**TRY IT**
Return, exactly as written, every line from the first line of the data below through the line that contains "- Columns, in".

== PROVIDED MATERIAL ==

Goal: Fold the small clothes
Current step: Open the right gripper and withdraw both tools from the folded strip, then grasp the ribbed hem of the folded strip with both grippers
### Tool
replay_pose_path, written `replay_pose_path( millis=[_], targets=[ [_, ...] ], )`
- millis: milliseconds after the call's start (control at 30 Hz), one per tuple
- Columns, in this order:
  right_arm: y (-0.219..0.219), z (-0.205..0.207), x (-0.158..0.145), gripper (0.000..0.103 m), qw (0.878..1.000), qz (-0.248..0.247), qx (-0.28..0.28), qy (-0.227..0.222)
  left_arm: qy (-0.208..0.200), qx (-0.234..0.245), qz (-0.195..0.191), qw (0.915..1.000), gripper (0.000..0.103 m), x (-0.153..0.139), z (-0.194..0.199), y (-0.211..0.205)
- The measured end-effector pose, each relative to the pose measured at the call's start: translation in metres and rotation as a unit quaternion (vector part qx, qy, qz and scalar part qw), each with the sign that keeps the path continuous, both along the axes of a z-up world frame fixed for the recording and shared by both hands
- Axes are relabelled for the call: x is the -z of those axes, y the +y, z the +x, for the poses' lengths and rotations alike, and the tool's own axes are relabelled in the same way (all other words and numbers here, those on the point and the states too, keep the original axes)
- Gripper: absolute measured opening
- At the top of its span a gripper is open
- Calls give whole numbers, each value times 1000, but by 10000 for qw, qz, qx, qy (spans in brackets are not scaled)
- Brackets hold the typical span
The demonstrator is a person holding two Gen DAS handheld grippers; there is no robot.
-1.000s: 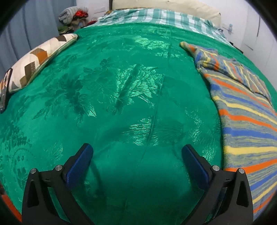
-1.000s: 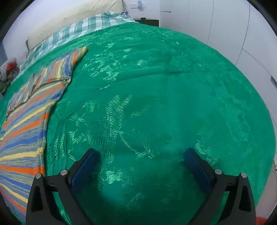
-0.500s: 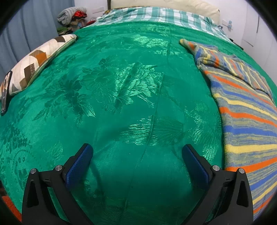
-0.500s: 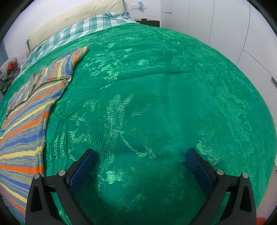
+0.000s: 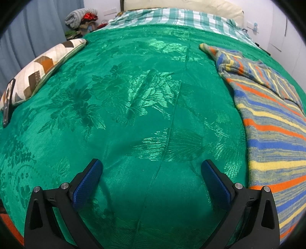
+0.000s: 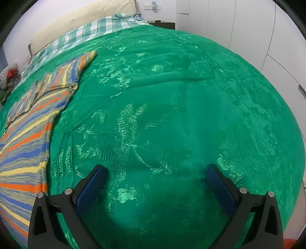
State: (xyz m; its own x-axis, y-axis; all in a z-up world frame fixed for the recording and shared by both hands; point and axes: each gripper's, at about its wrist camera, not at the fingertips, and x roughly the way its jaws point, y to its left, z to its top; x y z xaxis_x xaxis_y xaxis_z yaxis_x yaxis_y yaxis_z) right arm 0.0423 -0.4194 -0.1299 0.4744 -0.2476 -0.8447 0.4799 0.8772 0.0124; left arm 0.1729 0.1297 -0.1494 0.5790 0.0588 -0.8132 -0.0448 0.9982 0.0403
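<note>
A striped knit garment (image 5: 271,122) in orange, blue, yellow and grey lies flat on the green bedspread (image 5: 133,95), at the right of the left wrist view. It also shows at the left of the right wrist view (image 6: 32,126). My left gripper (image 5: 152,170) is open and empty above bare bedspread, left of the garment. My right gripper (image 6: 155,174) is open and empty above the bedspread (image 6: 181,95), right of the garment.
A patterned cushion (image 5: 42,67) with a phone (image 5: 7,103) leaning on it lies at the bed's left edge. A checked sheet (image 5: 172,17) and a cream pillow lie at the head. White wardrobe doors (image 6: 258,28) stand right of the bed.
Both grippers have drifted slightly; the garment sits a little further toward the frame edges in both views. Both jaws stay open.
</note>
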Motion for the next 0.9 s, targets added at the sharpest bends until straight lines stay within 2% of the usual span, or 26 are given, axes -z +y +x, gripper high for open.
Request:
replay_pose_path(
  millis=[100,167,233,267,333,400,500,533,633,700,767,800,833,867,900],
  targets=[
    [0,0,0,103,10000,51,-8,0,93,-5,-57,9999,103,-2,0,2],
    [-2,0,-5,103,9997,213,-12,110,467,-14,-180,9987,102,-11,0,6],
    [-6,-3,-16,102,9978,615,30,224,547,6,-616,9966,101,-26,-10,12],
    [-7,-9,-24,101,9959,890,-13,168,499,127,-1124,9923,101,-37,-21,16],
    [1,-21,-40,101,9883,1463,-420,65,683,430,-1649,9830,101,-47,-41,13],
    [16,-33,-46,95,9741,2017,-987,272,1038,774,-1813,9749,101,-41,-62,0],
    [44,-52,-40,85,9447,2825,-1554,607,1515,1166,-1838,9642,100,-23,-82,-24],
    [49,-54,-36,84,9397,2930,-1622,694,1627,1306,-1775,9617,97,-18,-86,-34],
    [68,-55,-21,78,9346,2912,-1799,966,1689,1680,-1239,9633,93,-11,-92,-61],
    [76,-50,-12,70,9339,2860,-1823,1132,1688,1729,-1100,9641,93,-10,-93,-66],
    [81,-46,-4,64,9296,2958,-1843,1202,1672,1706,-989,9660,83,-10,-95,-67],
    [83,-44,1,52,9282,2971,-1829,1295,1668,1679,-954,9669,79,-9,-97,-68],
    [85,-42,4,45,9268,2952,-1838,1418,1670,1644,-930,9677,68,-9,-98,-66],
    [86,-40,5,23,9238,2967,-1891,1511,1691,1625,-929,9677,47,-8,-98,-64],
    [89,-41,7,7,9147,3127,-2020,1575,1719,1626,-945,9670,33,-9,-98,-62]
  ],
)
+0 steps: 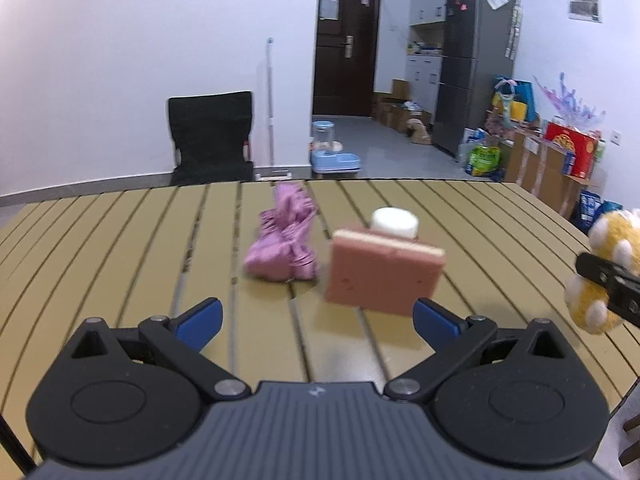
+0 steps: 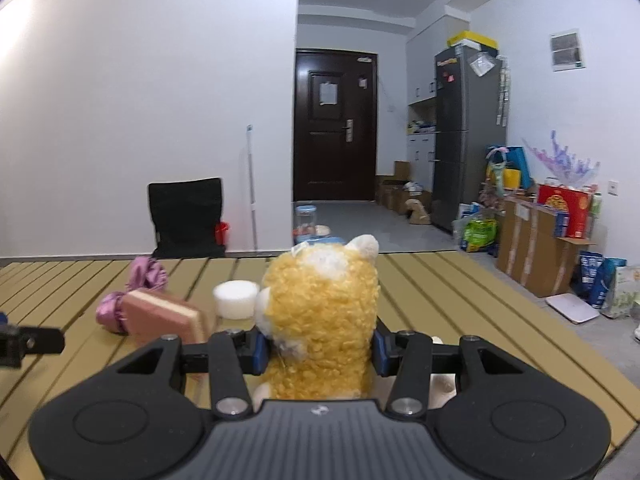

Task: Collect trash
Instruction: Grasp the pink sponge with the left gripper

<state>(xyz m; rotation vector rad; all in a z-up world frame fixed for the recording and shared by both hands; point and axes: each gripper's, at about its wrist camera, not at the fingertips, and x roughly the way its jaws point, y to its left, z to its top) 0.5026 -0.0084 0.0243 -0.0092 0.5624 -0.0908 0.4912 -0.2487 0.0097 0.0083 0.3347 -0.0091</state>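
The right tongs (image 2: 318, 350) are clenched on a yellow plush toy (image 2: 324, 312), their blue pads pressed into its fuzzy sides, so the toy sits upright between them with its ears pointing up and away from the camera. In the left wrist view the same toy (image 1: 600, 272) shows at the far right edge, with the dark tip of the right tongs (image 1: 604, 276) across it. The left tongs (image 1: 318, 320) are released: the two blue pads stand wide apart with nothing between them, above the slatted tan surface (image 1: 120, 240). Just ahead of the left tongs, slightly toward the right pad, stands a pink sponge (image 1: 380, 276) with a pale layer along its top edge, tilted up on its side. Directly behind the sponge sits a white round block (image 1: 395, 222), touching or nearly touching it. To the left of the sponge, ahead of the gap in the left tongs, lies a crumpled purple cloth (image 1: 286, 236), near the sponge but apart from it. Beyond the far edge of the surface a black chair (image 1: 210, 140) stands against the wall, and a dark door (image 1: 346, 40) is further back.
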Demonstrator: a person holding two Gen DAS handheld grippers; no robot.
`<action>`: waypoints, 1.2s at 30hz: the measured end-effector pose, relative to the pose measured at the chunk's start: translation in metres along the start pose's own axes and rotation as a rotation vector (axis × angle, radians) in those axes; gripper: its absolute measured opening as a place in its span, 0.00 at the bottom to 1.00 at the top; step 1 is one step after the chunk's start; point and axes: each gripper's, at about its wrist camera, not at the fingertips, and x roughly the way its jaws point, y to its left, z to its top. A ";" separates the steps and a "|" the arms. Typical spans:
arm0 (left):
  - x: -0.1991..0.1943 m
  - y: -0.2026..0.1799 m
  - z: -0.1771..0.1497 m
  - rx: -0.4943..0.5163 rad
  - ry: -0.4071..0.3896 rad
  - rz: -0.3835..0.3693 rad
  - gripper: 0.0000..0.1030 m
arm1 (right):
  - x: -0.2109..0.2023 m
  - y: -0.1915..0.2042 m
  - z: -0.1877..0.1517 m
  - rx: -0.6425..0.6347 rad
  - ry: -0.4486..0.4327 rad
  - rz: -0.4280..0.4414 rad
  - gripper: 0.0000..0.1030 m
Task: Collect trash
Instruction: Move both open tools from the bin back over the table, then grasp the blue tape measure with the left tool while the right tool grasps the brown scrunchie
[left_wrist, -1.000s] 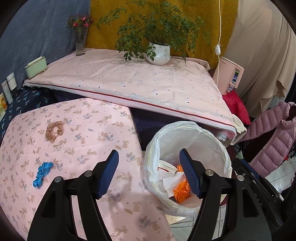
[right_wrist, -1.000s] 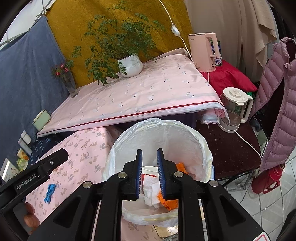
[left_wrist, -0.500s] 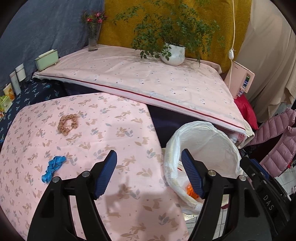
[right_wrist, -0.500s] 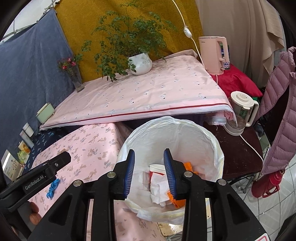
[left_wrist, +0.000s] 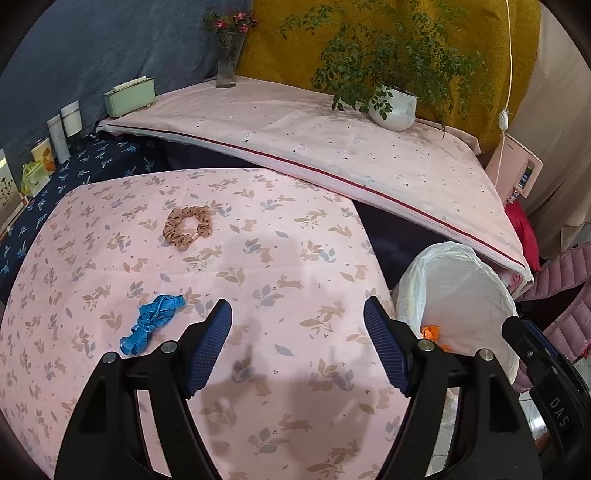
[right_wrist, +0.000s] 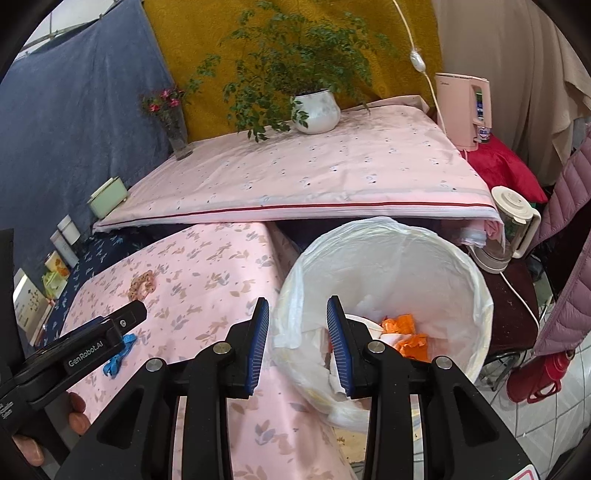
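A bin lined with a white bag (right_wrist: 436, 266) stands right of the pink leaf-print table (left_wrist: 258, 266); it holds white paper and orange scraps (right_wrist: 406, 338). It also shows in the left wrist view (left_wrist: 458, 288). My left gripper (left_wrist: 297, 343) is open and empty over the table's near part. A blue ribbon (left_wrist: 151, 325) lies to its left and a tan scrunchie (left_wrist: 188, 227) farther back. My right gripper (right_wrist: 295, 343) is open and empty over the bin's left rim. The scrunchie (right_wrist: 142, 284) and ribbon (right_wrist: 118, 354) also show in the right wrist view.
A higher pink-covered surface (left_wrist: 332, 147) behind carries a potted plant (left_wrist: 393, 110), a flower vase (left_wrist: 227, 70) and a green box (left_wrist: 129, 96). Jars (left_wrist: 62, 129) stand at the far left. A pink kettle (right_wrist: 465, 107), blender jug (right_wrist: 511, 221) and puffer jacket (right_wrist: 569, 251) are at the right.
My left gripper has swung left from the bin to over the table. My right gripper has opened from nearly shut and shifted left toward the bin's rim.
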 end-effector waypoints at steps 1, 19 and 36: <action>0.001 0.003 0.000 -0.002 0.001 0.003 0.68 | 0.001 0.004 -0.001 -0.006 0.003 0.003 0.32; 0.030 0.101 -0.014 -0.083 0.063 0.106 0.68 | 0.039 0.078 -0.018 -0.104 0.083 0.062 0.32; 0.071 0.155 -0.037 -0.115 0.174 0.097 0.39 | 0.086 0.149 -0.039 -0.195 0.165 0.116 0.32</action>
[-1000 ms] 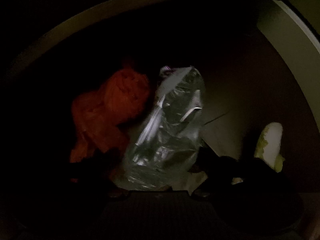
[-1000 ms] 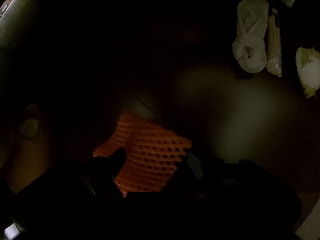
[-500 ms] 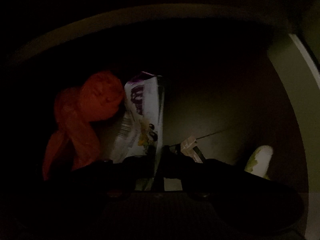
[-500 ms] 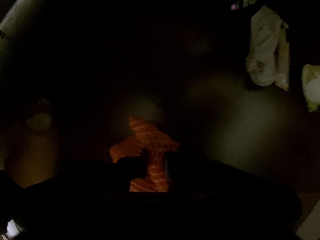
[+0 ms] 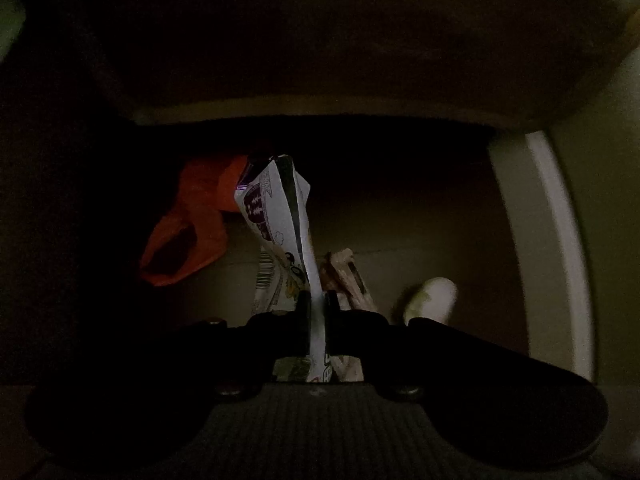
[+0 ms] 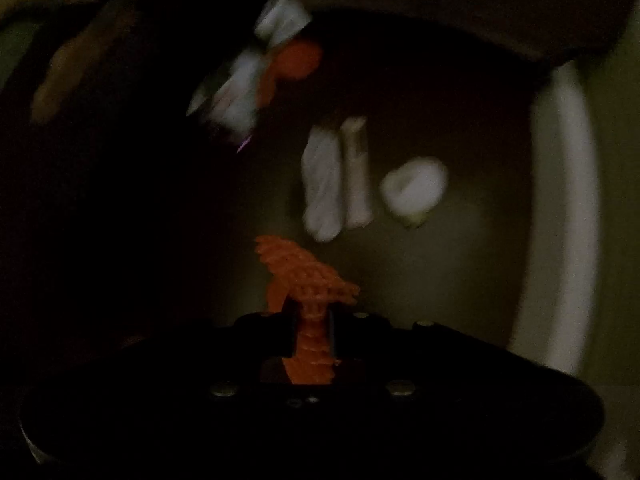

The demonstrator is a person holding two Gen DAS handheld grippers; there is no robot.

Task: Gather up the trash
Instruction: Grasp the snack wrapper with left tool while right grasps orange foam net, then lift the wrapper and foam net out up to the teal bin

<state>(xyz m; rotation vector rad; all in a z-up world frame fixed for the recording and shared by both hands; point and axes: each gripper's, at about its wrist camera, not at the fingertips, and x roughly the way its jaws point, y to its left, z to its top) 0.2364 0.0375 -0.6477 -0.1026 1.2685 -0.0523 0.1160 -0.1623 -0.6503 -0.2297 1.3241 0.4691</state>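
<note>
Dim scene, floor barely lit. Left gripper (image 5: 316,316) pinches a printed snack wrapper (image 5: 280,216), jaws nearly together w/ the foil between them. Beside the wrapper: an orange plastic bag (image 5: 188,232) to its left, a tan wrapper (image 5: 348,276) just right, partly hidden behind the finger, and a pale leafy scrap (image 5: 430,298) further right. Right gripper (image 6: 312,320) is clamped on orange mesh netting (image 6: 304,272). Ahead of it lie two whitish bundles (image 6: 324,188), blurred, type unclear. A pale curved edge (image 6: 564,208) runs along the right.
</note>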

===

**RESULT OF THIS EXERCISE**
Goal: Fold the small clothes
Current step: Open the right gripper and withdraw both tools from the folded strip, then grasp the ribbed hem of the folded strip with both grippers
### Tool
replay_pose_path, written `replay_pose_path( millis=[_], targets=[ [_, ...] ], )`
- millis: milliseconds after the call's start (control at 30 Hz), one per tuple
- Columns, in this order:

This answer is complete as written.